PBT M7

Cards (15)

  • CLASSIFICATION
    • is the systematic arrangement of organisms in groups or categories according to an established specific criterion.
  • SYSTEMATICS
    • is the study of biological diversity of organisms and their natural evolutionary relationship to other organisms and their environment.
  • TAXONOMY
    • is the science of naming, describing, and classifying organisms including plants, animals, and even microorganisms.
    • a component of systematics that focuses more on the theory and practice of classification.
  • Taxonomy and systematics
    • are not clearly separable but are frequently used by biologists interchangeably.
  • PHYLOGENY
    • is the study of evolutionary history and relationship of organisms that descend from one or more ancestry
  • PHYLOGENY
    Monophyletic groups
    • consists of organisms that evolved from one common ancestry.
    Polyphyletic groups
    • groups of organisms that has several evolutionary lines without common ancestry
    Paraphyletic groups
    • consists of organisms that includes a common ancestor, but not all its descendants
  • CLADISTICS
    • classification of an organism based on recency of common ancestry rather than the degree of structural similarity.
    • The general goal is to reconstruct phylogenies using an analysis of evolutionary changes in specific.
  • Steps in making a Cladogram
    1. Select the groups
    2. Select the homologous character to be analyzed
    3. Organize the character states into their correct evolutionary orders
  • BINOMIAL NOMENCLATURE
    • a system for giving each organism a two-word scientific name.
  • BINOMIAL NOMENCLATURE
    Species
    • is the basic unit of classification
    Sub-species
    • or interbreed are geographically distinct population that evolved by Natural Selection.
    Cultivar
    • are cultivated varieties of plants. These species are not equivalent to sub-species.
  • Specific Epithet
    • in a binomial nomenclature is the second part uncapitalized part of the scientific name of an organism that follows the genus and often describes a particularity of an organism.
  • Dichotomous Key
    • allows taxonomist to determine the identity of organisms based on keys that consists a series of choices that lead to correct identity.

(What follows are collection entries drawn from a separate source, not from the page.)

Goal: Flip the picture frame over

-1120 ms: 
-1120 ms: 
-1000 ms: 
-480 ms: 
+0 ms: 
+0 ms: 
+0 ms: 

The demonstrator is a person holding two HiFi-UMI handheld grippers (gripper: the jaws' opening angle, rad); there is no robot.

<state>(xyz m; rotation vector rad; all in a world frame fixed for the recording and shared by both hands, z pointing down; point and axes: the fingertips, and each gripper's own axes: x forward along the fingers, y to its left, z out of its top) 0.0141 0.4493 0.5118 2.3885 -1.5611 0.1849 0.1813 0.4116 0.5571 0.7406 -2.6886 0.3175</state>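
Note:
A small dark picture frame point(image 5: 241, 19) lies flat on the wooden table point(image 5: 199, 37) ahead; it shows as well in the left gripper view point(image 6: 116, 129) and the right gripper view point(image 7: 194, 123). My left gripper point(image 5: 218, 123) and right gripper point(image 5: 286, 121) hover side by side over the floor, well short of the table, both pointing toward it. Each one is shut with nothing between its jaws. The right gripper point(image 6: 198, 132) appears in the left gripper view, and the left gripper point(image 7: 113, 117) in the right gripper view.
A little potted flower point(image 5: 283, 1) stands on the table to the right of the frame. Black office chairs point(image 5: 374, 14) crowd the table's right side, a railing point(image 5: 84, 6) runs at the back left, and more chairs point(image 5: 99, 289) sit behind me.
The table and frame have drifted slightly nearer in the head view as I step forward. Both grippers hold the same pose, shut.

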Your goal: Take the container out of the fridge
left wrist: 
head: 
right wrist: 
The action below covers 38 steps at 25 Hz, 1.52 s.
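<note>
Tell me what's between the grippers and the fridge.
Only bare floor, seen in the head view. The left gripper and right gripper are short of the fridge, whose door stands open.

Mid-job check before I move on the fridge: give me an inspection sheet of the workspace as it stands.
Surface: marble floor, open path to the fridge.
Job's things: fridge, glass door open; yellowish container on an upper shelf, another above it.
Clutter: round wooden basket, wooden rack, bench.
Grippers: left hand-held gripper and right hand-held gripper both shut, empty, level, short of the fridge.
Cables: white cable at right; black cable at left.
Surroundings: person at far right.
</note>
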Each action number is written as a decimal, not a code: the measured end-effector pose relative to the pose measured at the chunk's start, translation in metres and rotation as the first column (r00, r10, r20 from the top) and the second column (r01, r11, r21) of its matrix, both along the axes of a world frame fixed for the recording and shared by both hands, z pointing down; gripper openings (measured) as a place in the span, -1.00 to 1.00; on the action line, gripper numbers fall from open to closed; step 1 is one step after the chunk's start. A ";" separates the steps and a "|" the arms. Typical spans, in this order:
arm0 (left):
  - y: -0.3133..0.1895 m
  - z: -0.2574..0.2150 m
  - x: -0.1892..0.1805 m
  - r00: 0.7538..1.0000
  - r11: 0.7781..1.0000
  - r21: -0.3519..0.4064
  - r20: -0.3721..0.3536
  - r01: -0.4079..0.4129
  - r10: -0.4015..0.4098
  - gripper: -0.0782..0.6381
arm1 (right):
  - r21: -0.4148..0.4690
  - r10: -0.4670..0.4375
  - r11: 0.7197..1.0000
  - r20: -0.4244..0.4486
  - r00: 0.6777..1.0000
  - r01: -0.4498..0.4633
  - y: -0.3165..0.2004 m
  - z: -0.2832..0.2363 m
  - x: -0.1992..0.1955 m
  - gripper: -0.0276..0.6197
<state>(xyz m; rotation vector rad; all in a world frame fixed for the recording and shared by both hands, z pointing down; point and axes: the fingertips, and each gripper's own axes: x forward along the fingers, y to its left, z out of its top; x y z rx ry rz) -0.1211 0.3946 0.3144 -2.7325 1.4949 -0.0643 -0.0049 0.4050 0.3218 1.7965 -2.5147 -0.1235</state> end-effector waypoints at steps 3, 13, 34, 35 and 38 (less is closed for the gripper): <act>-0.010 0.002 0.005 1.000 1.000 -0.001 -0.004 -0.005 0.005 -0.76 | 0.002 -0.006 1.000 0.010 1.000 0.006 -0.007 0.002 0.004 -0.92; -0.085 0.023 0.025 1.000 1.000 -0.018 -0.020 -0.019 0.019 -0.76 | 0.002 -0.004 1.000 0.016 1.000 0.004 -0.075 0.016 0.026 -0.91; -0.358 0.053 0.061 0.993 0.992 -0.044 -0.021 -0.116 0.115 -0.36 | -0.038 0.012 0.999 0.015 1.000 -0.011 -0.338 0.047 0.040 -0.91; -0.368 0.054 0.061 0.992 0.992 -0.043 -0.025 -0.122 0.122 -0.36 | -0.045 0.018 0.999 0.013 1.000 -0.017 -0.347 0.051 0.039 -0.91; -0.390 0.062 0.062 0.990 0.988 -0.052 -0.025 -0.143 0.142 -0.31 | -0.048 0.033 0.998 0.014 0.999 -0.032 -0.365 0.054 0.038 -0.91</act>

  • Pioneers of Plant Classification
    • Theophrastus
    • Carolus Linnaeus
  • Theophrastus
    • classified plants into herbs, shrubs, and trees.
    • His De Materia Medica described 600 species of medicinal plants and was widely used a medical reference for about 1500 years until the end of the Middle Ages.
  • Carolus Linnaeus
    • wrote Species Plantarum, which contains description of plants that were known in his time.
    • He observed 7300 species of plants and provided each plant with a binomial name.